■ **Exercise details**:
An acceptable answer contains each line of the material, unchanged.

■ **Exercise materials**:
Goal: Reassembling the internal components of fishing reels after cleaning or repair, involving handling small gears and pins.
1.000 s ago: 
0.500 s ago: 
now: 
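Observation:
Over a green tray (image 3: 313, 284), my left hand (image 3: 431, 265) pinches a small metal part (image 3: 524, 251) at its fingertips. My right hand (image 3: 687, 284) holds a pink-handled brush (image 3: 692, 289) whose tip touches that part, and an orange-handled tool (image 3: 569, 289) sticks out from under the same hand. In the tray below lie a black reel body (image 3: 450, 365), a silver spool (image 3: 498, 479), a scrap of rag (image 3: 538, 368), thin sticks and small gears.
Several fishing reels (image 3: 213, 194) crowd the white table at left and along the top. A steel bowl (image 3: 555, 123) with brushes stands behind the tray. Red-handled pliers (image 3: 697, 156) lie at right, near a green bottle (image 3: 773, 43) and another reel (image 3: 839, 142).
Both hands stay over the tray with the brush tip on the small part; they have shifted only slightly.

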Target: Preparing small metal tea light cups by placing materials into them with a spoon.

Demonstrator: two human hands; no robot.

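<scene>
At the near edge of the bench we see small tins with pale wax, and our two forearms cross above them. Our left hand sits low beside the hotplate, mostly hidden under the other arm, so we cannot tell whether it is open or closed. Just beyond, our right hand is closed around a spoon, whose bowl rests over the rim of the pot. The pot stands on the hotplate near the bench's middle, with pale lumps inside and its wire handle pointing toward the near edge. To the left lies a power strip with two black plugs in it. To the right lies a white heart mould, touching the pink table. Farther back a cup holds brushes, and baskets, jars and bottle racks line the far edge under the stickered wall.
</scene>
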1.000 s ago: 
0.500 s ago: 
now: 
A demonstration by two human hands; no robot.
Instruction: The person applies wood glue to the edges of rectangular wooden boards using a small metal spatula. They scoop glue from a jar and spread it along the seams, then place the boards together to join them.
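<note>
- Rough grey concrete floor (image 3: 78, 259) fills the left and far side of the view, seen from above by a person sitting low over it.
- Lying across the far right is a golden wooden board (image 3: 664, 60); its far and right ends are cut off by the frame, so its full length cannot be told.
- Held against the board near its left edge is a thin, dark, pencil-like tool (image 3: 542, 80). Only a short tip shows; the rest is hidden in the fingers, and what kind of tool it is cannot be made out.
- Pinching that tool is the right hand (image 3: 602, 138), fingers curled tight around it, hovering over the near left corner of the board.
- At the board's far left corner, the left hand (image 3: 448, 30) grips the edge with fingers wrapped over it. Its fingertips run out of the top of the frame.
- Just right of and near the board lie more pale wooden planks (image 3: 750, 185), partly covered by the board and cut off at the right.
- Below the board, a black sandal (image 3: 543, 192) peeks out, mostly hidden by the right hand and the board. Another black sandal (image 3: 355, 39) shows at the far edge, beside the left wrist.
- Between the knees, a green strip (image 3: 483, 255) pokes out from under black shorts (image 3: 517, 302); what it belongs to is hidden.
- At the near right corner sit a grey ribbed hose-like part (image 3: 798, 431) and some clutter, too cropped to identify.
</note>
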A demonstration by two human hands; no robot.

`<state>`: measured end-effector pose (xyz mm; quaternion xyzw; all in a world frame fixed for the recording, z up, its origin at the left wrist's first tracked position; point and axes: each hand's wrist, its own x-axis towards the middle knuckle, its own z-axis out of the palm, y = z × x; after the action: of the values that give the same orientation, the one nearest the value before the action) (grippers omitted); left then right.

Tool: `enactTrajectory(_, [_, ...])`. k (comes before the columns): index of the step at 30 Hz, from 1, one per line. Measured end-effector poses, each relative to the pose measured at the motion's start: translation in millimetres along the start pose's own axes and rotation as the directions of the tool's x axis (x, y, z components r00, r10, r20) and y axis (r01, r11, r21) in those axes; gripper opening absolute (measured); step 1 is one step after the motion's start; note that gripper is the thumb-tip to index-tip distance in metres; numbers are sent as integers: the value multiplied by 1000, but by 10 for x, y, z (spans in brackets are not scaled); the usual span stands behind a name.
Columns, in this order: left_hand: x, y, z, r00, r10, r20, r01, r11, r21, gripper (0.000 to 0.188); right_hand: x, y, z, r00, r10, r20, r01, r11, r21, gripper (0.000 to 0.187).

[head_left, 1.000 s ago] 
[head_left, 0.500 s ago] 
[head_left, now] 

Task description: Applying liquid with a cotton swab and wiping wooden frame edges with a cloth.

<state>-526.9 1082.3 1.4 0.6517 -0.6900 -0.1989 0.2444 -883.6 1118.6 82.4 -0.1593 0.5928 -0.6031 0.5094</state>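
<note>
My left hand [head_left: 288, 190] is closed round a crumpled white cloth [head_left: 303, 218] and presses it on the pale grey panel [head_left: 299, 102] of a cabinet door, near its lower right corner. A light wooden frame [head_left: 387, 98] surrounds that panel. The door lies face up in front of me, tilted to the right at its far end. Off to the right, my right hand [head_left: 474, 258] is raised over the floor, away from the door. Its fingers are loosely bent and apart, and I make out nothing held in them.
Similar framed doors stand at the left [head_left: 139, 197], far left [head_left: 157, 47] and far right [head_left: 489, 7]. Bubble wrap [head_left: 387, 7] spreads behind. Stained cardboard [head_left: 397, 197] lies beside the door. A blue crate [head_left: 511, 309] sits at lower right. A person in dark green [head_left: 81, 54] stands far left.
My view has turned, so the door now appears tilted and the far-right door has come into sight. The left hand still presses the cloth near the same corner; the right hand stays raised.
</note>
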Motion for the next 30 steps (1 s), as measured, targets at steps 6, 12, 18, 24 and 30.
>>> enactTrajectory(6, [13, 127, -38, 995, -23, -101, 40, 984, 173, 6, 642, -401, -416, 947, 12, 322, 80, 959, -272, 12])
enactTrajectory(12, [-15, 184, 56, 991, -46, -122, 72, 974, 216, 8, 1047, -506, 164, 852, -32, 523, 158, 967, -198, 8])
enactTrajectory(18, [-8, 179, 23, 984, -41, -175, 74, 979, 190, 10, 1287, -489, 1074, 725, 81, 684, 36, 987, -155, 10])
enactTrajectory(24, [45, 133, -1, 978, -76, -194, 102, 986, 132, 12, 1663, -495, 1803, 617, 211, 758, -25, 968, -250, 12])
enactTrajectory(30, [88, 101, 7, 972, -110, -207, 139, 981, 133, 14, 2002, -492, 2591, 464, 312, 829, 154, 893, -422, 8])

■ **Exercise output**:
Goal: Reassembling the internal components of fishing reels after cleaning or repair, involving handling small gears and pins.
1.000 s ago: 
0.500 s ago: 
now: 
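Observation:
Over a green tray (image 3: 313, 284), my left hand (image 3: 431, 265) pinches a small metal part (image 3: 524, 251) at its fingertips. My right hand (image 3: 687, 284) holds a pink-handled brush (image 3: 692, 289) whose tip touches that part, and an orange-handled tool (image 3: 569, 289) sticks out from under the same hand. In the tray below lie a black reel body (image 3: 450, 365), a silver spool (image 3: 498, 479), a scrap of rag (image 3: 538, 368), thin sticks and small gears.
Several fishing reels (image 3: 213, 194) crowd the white table at left and along the top. A steel bowl (image 3: 555, 123) with brushes stands behind the tray. Red-handled pliers (image 3: 697, 156) lie at right, near a green bottle (image 3: 773, 43) and another reel (image 3: 839, 142).
Both hands stay over the tray with the brush tip on the small part; they have shifted only slightly.
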
Target: Preparing small metal tea light cups by placing materials into them with a spoon.

Demonstrator: two human hands; no robot.

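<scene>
At the near edge of the bench we see small tins with pale wax, and our two forearms cross above them. Our left hand sits low beside the hotplate, mostly hidden under the other arm, so we cannot tell whether it is open or closed. Just beyond, our right hand is closed around a spoon, whose bowl rests over the rim of the pot. The pot stands on the hotplate near the bench's middle, with pale lumps inside and its wire handle pointing toward the near edge. To the left lies a power strip with two black plugs in it. To the right lies a white heart mould, touching the pink table. Farther back a cup holds brushes, and baskets, jars and bottle racks line the far edge under the stickered wall.
</scene>
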1.000 s ago: 
0.500 s ago: 
now: 
A demonstration by two human hands; no robot.
Instruction: The person applies wood glue to the edges of rectangular wooden boards using a small metal spatula. They scoop glue from a jar and spread it along the seams, then place the boards together to join them.
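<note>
- Rough grey concrete floor (image 3: 78, 259) fills the left and far side of the view, seen from above by a person sitting low over it.
- Lying across the far right is a golden wooden board (image 3: 664, 60); its far and right ends are cut off by the frame, so its full length cannot be told.
- Held against the board near its left edge is a thin, dark, pencil-like tool (image 3: 542, 80). Only a short tip shows; the rest is hidden in the fingers, and what kind of tool it is cannot be made out.
- Pinching that tool is the right hand (image 3: 602, 138), fingers curled tight around it, hovering over the near left corner of the board.
- At the board's far left corner, the left hand (image 3: 448, 30) grips the edge with fingers wrapped over it. Its fingertips run out of the top of the frame.
- Just right of and near the board lie more pale wooden planks (image 3: 750, 185), partly covered by the board and cut off at the right.
- Below the board, a black sandal (image 3: 543, 192) peeks out, mostly hidden by the right hand and the board. Another black sandal (image 3: 355, 39) shows at the far edge, beside the left wrist.
- Between the knees, a green strip (image 3: 483, 255) pokes out from under black shorts (image 3: 517, 302); what it belongs to is hidden.
- At the near right corner sit a grey ribbed hose-like part (image 3: 798, 431) and some clutter, too cropped to identify.
</note>
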A demonstration by two human hands; no robot.

`<state>`: measured end-effector pose (xyz mm; quaternion xyzw; all in a world frame fixed for the recording, z up, its origin at the left wrist's first tracked position; point and axes: each hand's wrist, its own x-axis towards the middle knuckle, its own z-axis out of the palm, y = z × x; after the action: of the values that give the same orientation, the one nearest the value before the action) (grippers omitted); left then right.

Tool: `enactTrajectory(_, [_, ...])`. k (comes before the columns): index of the step at 30 Hz, from 1, one per line. Measured end-effector poses, each relative to the pose measured at the motion's start: translation in millimetres along the start pose's own axes and rotation as the directions of the tool's x axis (x, y, z components r00, r10, r20) and y axis (r01, r11, r21) in those axes; gripper opening absolute (measured); step 1 is one step after the motion's start; note that gripper is the thumb-tip to index-tip distance in metres; numbers are sent as integers: the value multiplied by 1000, but by 10 for x, y, z (spans in brackets are not scaled); the usual span stands behind a name.
Columns, in this order: left_hand: x, y, z, r00, r10, r20, r01, r11, r21, gripper (0.000 to 0.188); right_hand: x, y, z, r00, r10, r20, r01, r11, r21, gripper (0.000 to 0.187).

[head_left, 1.000 s ago] 
[head_left, 0.500 s ago] 
[head_left, now] 

Task description: Applying liquid with a cotton swab and wiping wooden frame edges with a cloth.

<state>-526.9 1082.3 1.4 0.6517 -0.6900 -0.1989 0.2444 -883.6 1118.6 82.4 -0.1593 0.5928 -0.6031 0.5094</state>
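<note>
My left hand [head_left: 288, 190] is closed round a crumpled white cloth [head_left: 303, 218] and presses it on the pale grey panel [head_left: 299, 102] of a cabinet door, near its lower right corner. A light wooden frame [head_left: 387, 98] surrounds that panel. The door lies face up in front of me, tilted to the right at its far end. Off to the right, my right hand [head_left: 474, 258] is raised over the floor, away from the door. Its fingers are loosely bent and apart, and I make out nothing held in them.
Similar framed doors stand at the left [head_left: 139, 197], far left [head_left: 157, 47] and far right [head_left: 489, 7]. Bubble wrap [head_left: 387, 7] spreads behind. Stained cardboard [head_left: 397, 197] lies beside the door. A blue crate [head_left: 511, 309] sits at lower right. A person in dark green [head_left: 81, 54] stands far left.
My view has turned, so the door now appears tilted and the far-right door has come into sight. The left hand still presses the cloth near the same corner; the right hand stays raised.
</note>
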Motion for the next 30 steps (1 s), as measured, targets at steps 6, 12, 18, 24 and 30.
>>> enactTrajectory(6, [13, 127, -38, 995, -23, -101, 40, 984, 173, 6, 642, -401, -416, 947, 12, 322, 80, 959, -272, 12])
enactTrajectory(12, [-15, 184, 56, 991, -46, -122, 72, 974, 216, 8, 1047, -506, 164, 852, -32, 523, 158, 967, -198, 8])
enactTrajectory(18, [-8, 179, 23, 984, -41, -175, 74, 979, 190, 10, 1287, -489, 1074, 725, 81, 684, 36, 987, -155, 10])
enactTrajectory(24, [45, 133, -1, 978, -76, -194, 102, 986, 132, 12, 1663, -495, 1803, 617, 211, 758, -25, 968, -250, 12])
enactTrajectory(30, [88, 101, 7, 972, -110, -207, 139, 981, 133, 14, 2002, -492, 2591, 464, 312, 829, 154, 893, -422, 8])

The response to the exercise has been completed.